When working with an LSTM network in Keras. The first layer has the input_shape parameter show below.
model.add(LSTM(50, input_shape=(window_size, num_features), return_sequences=True))
I don't quite follow the window size parameter and the effect it will have on the model. As far as I understand, to make a decision the network not only makes use of current windowframe but also the information about past windows stored in the network.
So is the window size more of a tool for saving memory / computing requirements? Or does it have a big impact on a model?
Best Answer
So is the window size more of a tool for saving memory / computing requirements? Or does it have a big impact on a model?
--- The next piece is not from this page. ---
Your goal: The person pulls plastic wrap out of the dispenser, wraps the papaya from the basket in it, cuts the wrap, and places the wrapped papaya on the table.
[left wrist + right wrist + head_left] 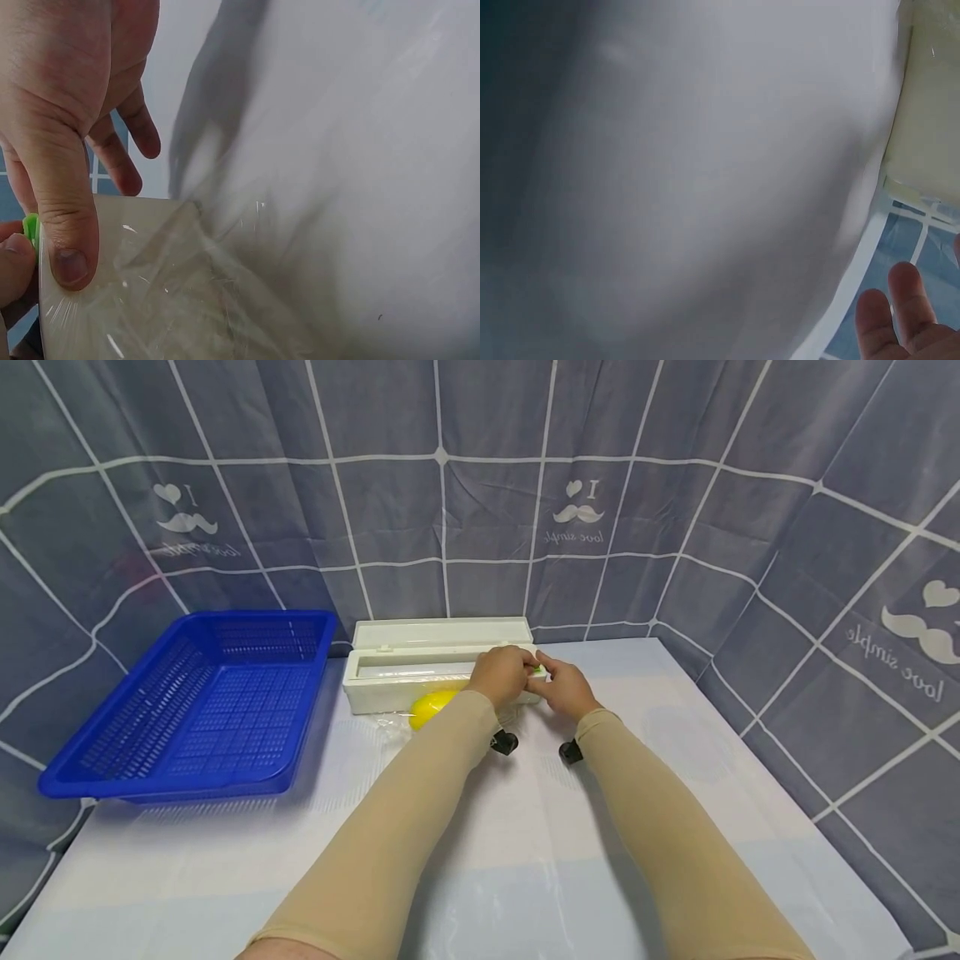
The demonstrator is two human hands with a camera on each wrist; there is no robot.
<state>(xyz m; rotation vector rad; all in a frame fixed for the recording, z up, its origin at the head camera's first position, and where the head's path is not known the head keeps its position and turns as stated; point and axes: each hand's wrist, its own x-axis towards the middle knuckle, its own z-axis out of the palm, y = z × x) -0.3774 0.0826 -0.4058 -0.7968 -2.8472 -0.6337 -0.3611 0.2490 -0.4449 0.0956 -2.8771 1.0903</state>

It's both! Imagine you have a long text like War and Peace. Back-propagating from the end of the text to the beginning is a huge effort because the text is so long. Most of the effect of the update will pertain to the most recent time-steps, because the previous words in a sentence are most relevant for what you're predicting (the next word). On the other hand, imagine the most extreme truncation, which only looks back 1 time step. This won't allow the model to learn any long-term dependencies because the model focuses exclusively on the most recent time-step.
Picking a good window size is important, but fine-tuning (e.g. choosing between 64 and 65) isn't necessary — pick a window that's "large enough" to learn longer dependencies, and call it a day.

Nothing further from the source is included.